The Project
Fietsstraat Amsterdam is a project at the intersection of ethnography and art, focusing on a particular bike street in Amsterdam. The intention is not to dramatize or explain, but to create an immersive encounter with the rhythms of urban life as they unfold, to show how infrastructures orient movement while also becoming sites of contested rights and priorities.
The film asks what happens when we apply anthropological attention to urban space without the pressure to conclude or categorize. Instead of presenting cycling simply as a solution, we see it as an ongoing practice—one that requires constant negotiation and that reflects the politics of urban development and demographic change.

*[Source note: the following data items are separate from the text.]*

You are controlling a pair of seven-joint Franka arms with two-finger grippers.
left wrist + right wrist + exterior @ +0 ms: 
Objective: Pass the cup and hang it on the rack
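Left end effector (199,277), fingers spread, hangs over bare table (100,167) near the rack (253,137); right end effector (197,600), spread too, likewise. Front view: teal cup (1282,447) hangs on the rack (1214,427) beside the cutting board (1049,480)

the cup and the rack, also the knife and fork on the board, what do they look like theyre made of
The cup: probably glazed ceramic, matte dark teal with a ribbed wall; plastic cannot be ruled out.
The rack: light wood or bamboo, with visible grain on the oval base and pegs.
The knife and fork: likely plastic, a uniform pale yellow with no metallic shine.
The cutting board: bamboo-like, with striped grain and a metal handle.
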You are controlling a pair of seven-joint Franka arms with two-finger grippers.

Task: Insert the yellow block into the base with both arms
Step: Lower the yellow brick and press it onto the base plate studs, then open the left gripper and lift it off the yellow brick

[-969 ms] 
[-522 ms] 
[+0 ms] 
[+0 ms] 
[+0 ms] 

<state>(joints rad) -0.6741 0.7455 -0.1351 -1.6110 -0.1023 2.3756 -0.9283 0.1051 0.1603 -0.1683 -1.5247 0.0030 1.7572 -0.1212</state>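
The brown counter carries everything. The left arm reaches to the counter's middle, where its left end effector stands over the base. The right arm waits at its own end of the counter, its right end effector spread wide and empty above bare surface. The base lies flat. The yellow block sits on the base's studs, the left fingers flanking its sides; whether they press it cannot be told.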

Fietsstraat Amsterdam is also an experiment in understanding urban life through the simple act of watching carefully, without interruption. This is what anthropologist Tim Ingold calls "wayfaring," a form of knowing developed through sustained attention rather than detached analysis. With the stationary camera providing a path of attention, the film invites viewers to join in the act of noticing, dwelling, and determining the meaning of what we see. I used to sit in the median here for hours, watching such scenes pass by, and I find it relaxing, meditative, and, with all the different bikes and bikers, compelling to view.
The camera runs without commentary so that the viewer encounters the scene much as I did. For some, it may serve as a sort of background ambience — the whoosh of bike wheels, the click of footsteps, the murmuring of voices forming an urban soundscape. For others, it provides a window into what street-level cycling looks like in practice: the flow of commuters, families, and visitors; the interactions with traffic and space; the daily rhythms of city life. Still others may read it critically, reflecting on mobility, sustainability, and the politics of urban design.
Fietsstraat Amsterdam’s length is crucial to the project. The almost 7 hour duration resists simple explanatory closure, as patterns surface slowly: commuters rushing to work in the morning in varied styles of clothing and bikes, teenagers gathering in the median after school, delivery trucks creating momentary blockages that ripple through the flow of bicycles. There are also conflicts and negotiations. In theory, bikers have preference, and cars should act like guests, but we see tensions periodically erupt. These are not staged spectacles but the micro-politics of a contested shared space.
The result presents the viewer with an unmediated ethnographic encounter: observing everyday life, noticing the small negotiations that animate the city, and situating those observations within broader cultural and political contexts. In doing so, it proposes that anthropology can be both a way of documenting the world while also opening it to new ways of seeing.